**EXERCISE:**
In the listing below, start your output at the line with "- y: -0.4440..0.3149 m" and end it after the line with "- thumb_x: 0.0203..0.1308", copying every line exactly.

**AVAILABLE DATA:**
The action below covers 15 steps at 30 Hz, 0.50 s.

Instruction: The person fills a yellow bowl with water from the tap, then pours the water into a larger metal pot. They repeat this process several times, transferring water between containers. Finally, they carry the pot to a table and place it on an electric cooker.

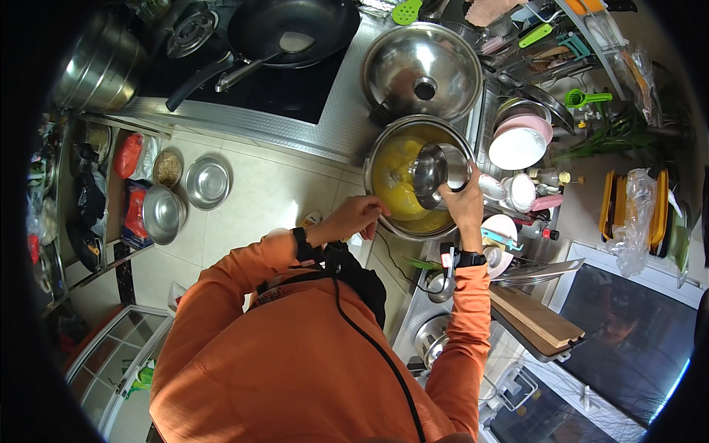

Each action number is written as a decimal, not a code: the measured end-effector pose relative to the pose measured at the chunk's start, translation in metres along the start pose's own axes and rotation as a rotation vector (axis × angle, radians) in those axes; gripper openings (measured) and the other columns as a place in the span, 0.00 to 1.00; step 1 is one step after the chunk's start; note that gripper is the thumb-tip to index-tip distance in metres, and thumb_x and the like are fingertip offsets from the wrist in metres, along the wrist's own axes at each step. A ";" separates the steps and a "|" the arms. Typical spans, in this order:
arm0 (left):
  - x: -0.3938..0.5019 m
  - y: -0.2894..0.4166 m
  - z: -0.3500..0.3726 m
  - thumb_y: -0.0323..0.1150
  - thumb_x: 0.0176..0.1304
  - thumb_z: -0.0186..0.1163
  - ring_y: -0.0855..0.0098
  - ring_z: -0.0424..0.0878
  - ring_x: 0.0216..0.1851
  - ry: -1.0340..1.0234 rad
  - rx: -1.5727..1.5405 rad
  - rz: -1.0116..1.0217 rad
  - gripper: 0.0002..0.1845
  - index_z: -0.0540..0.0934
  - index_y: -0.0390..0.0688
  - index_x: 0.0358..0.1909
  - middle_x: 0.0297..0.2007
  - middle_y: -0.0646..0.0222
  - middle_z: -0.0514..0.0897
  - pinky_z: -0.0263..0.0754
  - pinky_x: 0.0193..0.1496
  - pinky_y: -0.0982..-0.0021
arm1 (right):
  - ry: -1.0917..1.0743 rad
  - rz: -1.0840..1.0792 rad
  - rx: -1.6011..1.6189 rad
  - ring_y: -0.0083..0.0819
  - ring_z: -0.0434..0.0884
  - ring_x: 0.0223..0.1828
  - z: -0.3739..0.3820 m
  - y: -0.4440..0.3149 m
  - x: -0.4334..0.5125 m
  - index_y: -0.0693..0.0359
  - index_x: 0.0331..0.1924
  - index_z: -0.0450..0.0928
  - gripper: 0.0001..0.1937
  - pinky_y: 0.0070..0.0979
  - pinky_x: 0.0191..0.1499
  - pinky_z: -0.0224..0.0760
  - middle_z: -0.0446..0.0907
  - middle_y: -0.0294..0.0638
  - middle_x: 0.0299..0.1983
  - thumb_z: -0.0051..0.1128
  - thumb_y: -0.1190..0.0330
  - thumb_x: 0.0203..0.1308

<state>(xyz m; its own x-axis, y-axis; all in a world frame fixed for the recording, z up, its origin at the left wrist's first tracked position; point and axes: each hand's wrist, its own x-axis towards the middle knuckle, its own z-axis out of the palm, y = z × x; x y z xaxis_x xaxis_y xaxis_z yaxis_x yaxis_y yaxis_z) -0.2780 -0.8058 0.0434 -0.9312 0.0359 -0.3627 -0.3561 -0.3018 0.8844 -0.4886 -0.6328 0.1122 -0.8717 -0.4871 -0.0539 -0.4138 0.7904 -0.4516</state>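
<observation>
A large stainless steel pot [372, 191] with yellow contents [396, 196] stands at the counter's edge. My right hand [464, 196] grips a small steel bowl [429, 176] by its rim, tilted inside the pot's mouth. At the pot's lower left rim is my left hand [357, 216], its fingers bent; whether they touch or pinch anything cannot be made out. A domed steel lid [424, 66] with a dark knob lies just beyond the pot.
A black wok [293, 27] holding a metal spatula [249, 72] sits on the hob, upper left. To the right are stacked bowls [518, 148], utensils and a wooden chopping board [537, 318]. Steel bowls [207, 183] lie low at left. A black cable hangs near my right wrist.
</observation>
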 end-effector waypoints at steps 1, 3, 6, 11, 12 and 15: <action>-0.001 0.000 0.000 0.35 0.76 0.48 0.79 0.83 0.23 -0.011 -0.027 -0.002 0.13 0.77 0.38 0.49 0.22 0.70 0.82 0.80 0.25 0.78 | 0.018 -0.030 -0.046 0.58 0.84 0.47 -0.002 -0.004 0.001 0.65 0.67 0.61 0.42 0.42 0.49 0.77 0.83 0.64 0.45 0.68 0.60 0.48; -0.002 0.001 -0.001 0.35 0.76 0.48 0.79 0.83 0.23 -0.002 -0.003 0.016 0.13 0.77 0.38 0.49 0.22 0.70 0.82 0.80 0.25 0.78 | 0.028 -0.067 -0.171 0.58 0.84 0.45 -0.007 -0.012 0.002 0.64 0.67 0.61 0.43 0.44 0.46 0.77 0.83 0.64 0.43 0.69 0.58 0.47; -0.004 0.002 0.000 0.35 0.76 0.48 0.79 0.83 0.23 0.007 -0.004 0.013 0.13 0.78 0.39 0.49 0.22 0.70 0.82 0.80 0.25 0.78 | -0.024 -0.027 -0.258 0.58 0.83 0.44 -0.018 -0.021 0.005 0.61 0.68 0.61 0.43 0.45 0.45 0.77 0.83 0.63 0.42 0.69 0.58 0.46; -0.009 0.004 0.004 0.34 0.76 0.47 0.80 0.81 0.22 0.017 -0.030 0.049 0.12 0.78 0.39 0.48 0.21 0.71 0.81 0.77 0.24 0.79 | 0.012 -0.101 -0.431 0.60 0.82 0.44 -0.030 -0.036 0.006 0.56 0.68 0.61 0.43 0.46 0.46 0.77 0.81 0.62 0.43 0.69 0.57 0.46; -0.009 0.004 0.005 0.34 0.76 0.47 0.80 0.81 0.22 0.019 -0.033 0.054 0.12 0.78 0.39 0.48 0.21 0.71 0.81 0.77 0.25 0.79 | -0.008 -0.110 -0.407 0.62 0.81 0.46 -0.033 -0.038 0.004 0.58 0.68 0.61 0.43 0.47 0.47 0.76 0.79 0.63 0.44 0.69 0.57 0.45; -0.009 0.002 0.007 0.34 0.76 0.47 0.81 0.81 0.22 0.025 -0.032 0.074 0.12 0.78 0.38 0.48 0.22 0.71 0.81 0.77 0.26 0.79 | 0.062 -0.171 -0.446 0.60 0.81 0.45 -0.038 -0.043 -0.003 0.60 0.67 0.60 0.43 0.47 0.47 0.77 0.80 0.62 0.43 0.69 0.57 0.45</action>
<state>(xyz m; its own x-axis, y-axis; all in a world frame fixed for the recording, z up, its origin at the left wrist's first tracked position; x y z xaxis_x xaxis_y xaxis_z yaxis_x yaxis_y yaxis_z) -0.2714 -0.7999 0.0508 -0.9524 -0.0112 -0.3047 -0.2837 -0.3334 0.8991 -0.4781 -0.6516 0.1653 -0.7896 -0.6118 0.0469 -0.6132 0.7896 -0.0223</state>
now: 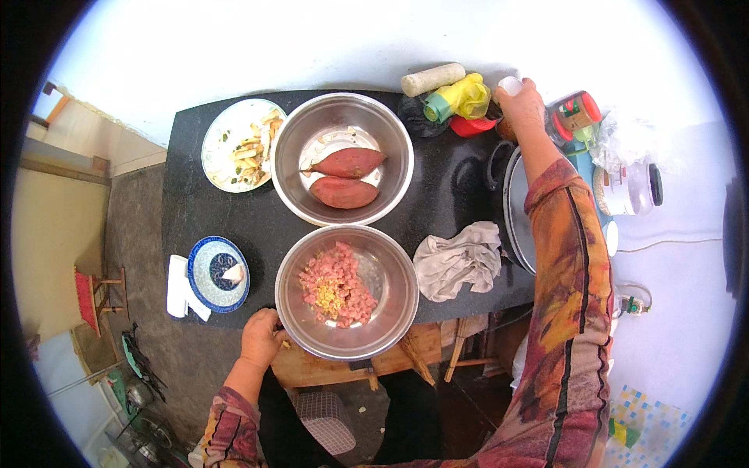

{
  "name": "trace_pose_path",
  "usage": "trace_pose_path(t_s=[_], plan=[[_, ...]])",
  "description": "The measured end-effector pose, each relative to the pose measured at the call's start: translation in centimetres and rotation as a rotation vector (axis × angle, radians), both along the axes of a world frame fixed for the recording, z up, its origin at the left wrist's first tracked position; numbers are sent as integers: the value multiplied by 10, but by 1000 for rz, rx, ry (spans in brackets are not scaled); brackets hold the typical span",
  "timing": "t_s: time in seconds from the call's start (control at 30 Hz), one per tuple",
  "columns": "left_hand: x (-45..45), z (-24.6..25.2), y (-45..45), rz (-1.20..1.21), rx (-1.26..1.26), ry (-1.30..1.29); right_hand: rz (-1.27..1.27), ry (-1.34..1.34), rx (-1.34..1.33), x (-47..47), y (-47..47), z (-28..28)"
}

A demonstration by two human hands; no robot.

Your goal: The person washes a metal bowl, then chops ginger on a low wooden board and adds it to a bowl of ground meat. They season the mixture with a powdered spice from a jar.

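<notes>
My left hand (263, 338) is at the near edge of the black countertop, its fingers at the lower left rim of a steel bowl (387, 350). Diced raw meat (351, 286) lies in that bowl with a yellow chopped ingredient (327, 297) on top. My right arm reaches to the wall at the back right, where my right hand (522, 105) holds a small white or clear container (510, 86). Behind the meat bowl stands another steel bowl (404, 169) with two sweet potatoes (348, 162). Whether my left fingers grip the rim or only touch it, I cannot tell.
A plate of food (219, 169) and a blue-rimmed bowl (196, 292) stand at the left. A grey cloth (459, 260) lies right of the meat bowl, near a large pot (515, 234). Jars (576, 111), bags (462, 99) and a pale roll-shaped object (433, 79) line the back right.
</notes>
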State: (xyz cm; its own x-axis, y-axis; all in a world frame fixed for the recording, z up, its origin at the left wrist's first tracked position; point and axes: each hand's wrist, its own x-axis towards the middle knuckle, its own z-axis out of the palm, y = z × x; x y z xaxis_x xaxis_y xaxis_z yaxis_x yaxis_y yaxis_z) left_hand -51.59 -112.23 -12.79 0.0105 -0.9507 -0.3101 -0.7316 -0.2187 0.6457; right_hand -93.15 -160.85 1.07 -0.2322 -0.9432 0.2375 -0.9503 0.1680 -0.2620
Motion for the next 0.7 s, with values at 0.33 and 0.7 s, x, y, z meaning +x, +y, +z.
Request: trace_pose_path(t_s=[0.33,0.7], plan=[[-1,-2,2,-8,-27,-26,189,-404,-183,-23,159,42],[-31,90,26,252,-208,509,260,-1253,468,109,421,36]])
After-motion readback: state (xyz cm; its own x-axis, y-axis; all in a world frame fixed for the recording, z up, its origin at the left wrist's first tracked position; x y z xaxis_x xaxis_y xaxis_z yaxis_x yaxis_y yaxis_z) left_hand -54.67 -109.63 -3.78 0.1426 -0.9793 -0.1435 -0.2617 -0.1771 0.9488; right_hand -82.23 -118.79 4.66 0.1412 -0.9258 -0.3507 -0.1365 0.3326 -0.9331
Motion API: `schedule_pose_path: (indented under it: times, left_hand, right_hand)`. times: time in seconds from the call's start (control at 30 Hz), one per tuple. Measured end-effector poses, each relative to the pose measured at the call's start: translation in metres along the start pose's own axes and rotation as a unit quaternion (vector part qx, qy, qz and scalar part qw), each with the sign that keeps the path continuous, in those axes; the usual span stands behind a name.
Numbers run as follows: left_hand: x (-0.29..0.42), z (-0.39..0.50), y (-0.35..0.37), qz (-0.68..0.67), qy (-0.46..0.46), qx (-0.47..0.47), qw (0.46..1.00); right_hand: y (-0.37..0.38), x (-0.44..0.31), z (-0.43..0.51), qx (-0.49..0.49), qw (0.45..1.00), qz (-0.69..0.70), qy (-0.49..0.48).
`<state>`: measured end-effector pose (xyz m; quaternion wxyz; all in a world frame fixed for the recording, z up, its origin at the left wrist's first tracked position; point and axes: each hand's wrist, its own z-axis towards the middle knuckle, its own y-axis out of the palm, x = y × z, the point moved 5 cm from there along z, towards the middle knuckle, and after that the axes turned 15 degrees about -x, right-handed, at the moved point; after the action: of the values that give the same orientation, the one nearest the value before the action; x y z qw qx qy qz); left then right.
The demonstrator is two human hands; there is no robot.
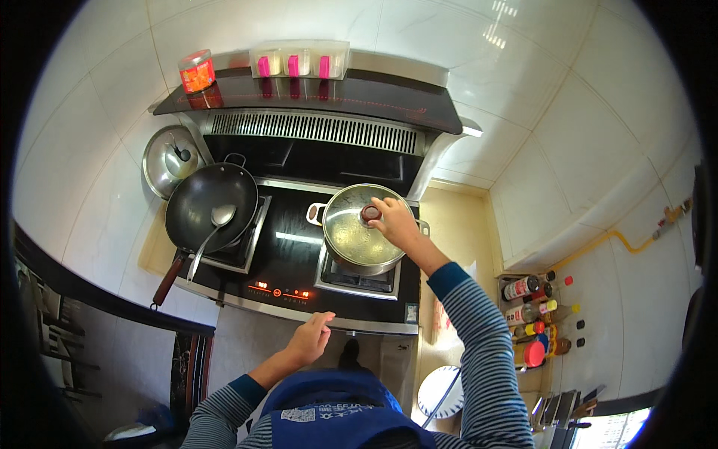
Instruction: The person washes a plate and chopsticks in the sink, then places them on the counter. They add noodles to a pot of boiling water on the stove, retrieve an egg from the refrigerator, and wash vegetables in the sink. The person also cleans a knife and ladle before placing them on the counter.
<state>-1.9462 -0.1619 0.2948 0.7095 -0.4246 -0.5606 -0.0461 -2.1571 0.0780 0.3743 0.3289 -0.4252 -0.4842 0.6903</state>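
Note:
My right hand (397,221) grips the dark red knob (371,212) of a glass lid (359,241). Fogged with moisture, the lid rests on a two-handled metal pot (364,270) on the right burner. My left hand (309,338) is held in front of the stove's front edge, with nothing visible in it. On the left burner, a black wok (196,196) holds a metal ladle (223,215), its handle leaning over the wok's rim.
Another lid (168,160) leans behind the wok. A red-labelled jar (197,73) and a clear seasoning box (343,59) stand on the range hood (359,104). Bottles (520,288), a patterned plate (441,387) and knives (561,409) are at the right. The wok's handle (170,280) juts past the stove edge.

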Motion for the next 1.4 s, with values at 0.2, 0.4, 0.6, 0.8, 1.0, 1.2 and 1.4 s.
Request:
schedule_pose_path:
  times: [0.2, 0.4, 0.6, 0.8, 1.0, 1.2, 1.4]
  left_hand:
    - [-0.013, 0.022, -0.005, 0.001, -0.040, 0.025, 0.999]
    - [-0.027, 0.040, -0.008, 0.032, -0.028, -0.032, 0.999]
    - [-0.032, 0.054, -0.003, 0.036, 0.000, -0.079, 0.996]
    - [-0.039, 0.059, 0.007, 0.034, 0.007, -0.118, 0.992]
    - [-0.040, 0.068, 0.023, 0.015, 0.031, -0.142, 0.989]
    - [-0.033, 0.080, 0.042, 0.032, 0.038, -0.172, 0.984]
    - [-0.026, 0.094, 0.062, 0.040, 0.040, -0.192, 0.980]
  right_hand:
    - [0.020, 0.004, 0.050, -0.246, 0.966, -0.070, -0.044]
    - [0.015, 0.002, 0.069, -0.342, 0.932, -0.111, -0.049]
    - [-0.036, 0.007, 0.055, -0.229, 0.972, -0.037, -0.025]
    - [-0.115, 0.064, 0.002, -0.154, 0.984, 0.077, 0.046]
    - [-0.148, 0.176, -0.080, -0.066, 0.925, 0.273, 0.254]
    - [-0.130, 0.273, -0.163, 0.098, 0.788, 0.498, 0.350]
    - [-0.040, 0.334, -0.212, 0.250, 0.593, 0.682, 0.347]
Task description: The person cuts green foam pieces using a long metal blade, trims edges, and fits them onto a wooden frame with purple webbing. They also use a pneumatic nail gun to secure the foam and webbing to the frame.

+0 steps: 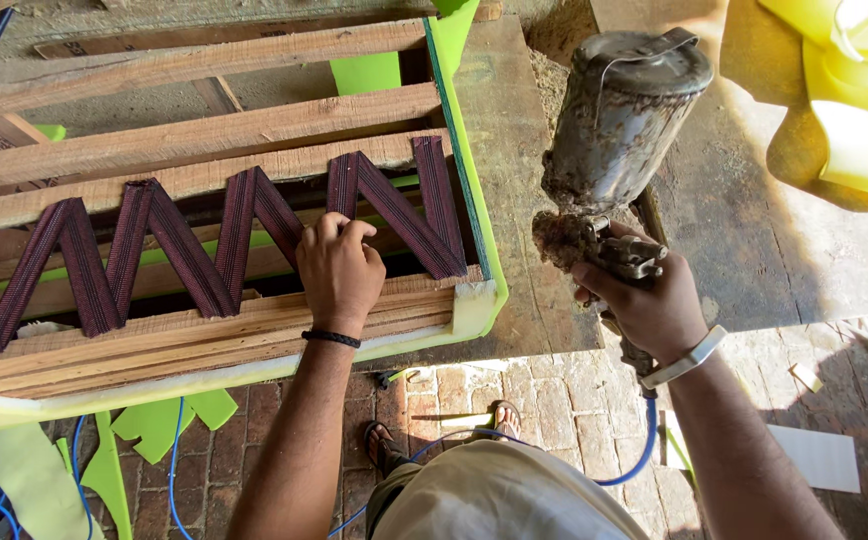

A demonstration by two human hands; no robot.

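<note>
Webbing (194, 240): dark maroon, fine ribbed stripes, zigzag. Foam edging (469, 180) at 12 o'clock: lime green. Spray gun cup (619, 115) at 2: grey, grimy. Hose (644, 445): blue. Wristband (686, 357): white.

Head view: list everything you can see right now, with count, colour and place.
wooden frame: one, bare wood slats, left half
webbing straps: zigzag row, dark maroon, across the frame
foam sheet: bright green, along the frame's right and lower edges
foam scraps: several, green, on the brick floor lower left
yellow foam: one piece, top right
spray gun: one, grimy metal cup, centre right
air hose: blue, below the gun
left hand: on the webbing, black wristband
right hand: grip on the spray gun, white wristband
</note>
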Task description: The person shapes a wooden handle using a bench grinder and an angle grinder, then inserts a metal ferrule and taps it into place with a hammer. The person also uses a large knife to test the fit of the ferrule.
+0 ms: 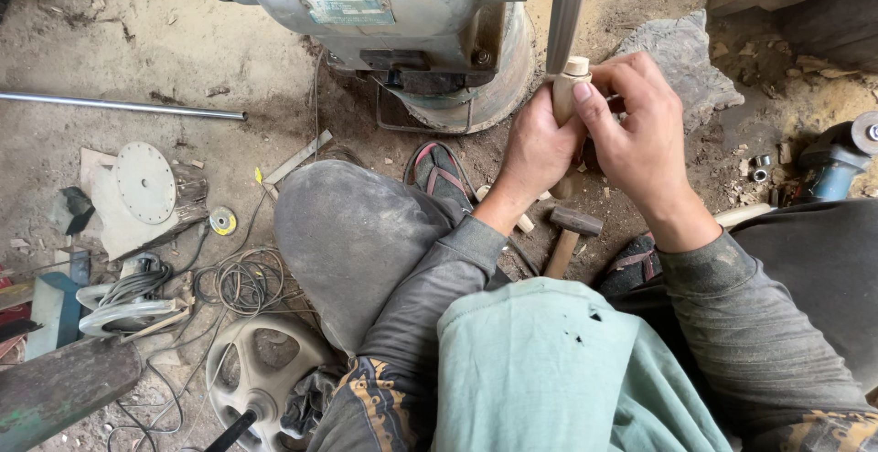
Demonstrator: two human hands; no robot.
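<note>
Head view: left hand [535,145] and right hand [640,136] both pinch the small pale turned wooden peg [569,88] against the grey spinning belt [567,13] far centre; fingertips sit so near that a slip or snag risks abrasion.

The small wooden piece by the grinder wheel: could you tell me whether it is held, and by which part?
Yes: both the left hand and right hand grip the wooden piece around its lower body, its knobbed top free.
</note>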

**WRITTEN SOLUTION:**
  - y: -0.4440..0.3149 m
  - x: -0.4334..0.5125 m
  - index_y: -0.0693..0.0359
  - index_x: 0.0331..0.1924
  - index_z: -0.0450..0.0928
  - gripper: 0.0001..0.1937
  - pinky_y: 0.0070..0.0979
  - pinky_x: 0.0191..0.1499
  - pinky_z: -0.0224..0.0760
  - middle_z: -0.0446..0.0907
  - middle_y: -0.0294..0.0638
  - middle_x: 0.0299..0.1983
  - thumb_z: -0.0051..0.1128
  - thumb_y: -0.1190..0.0330
  - thumb_x: 0.0203..0.1308

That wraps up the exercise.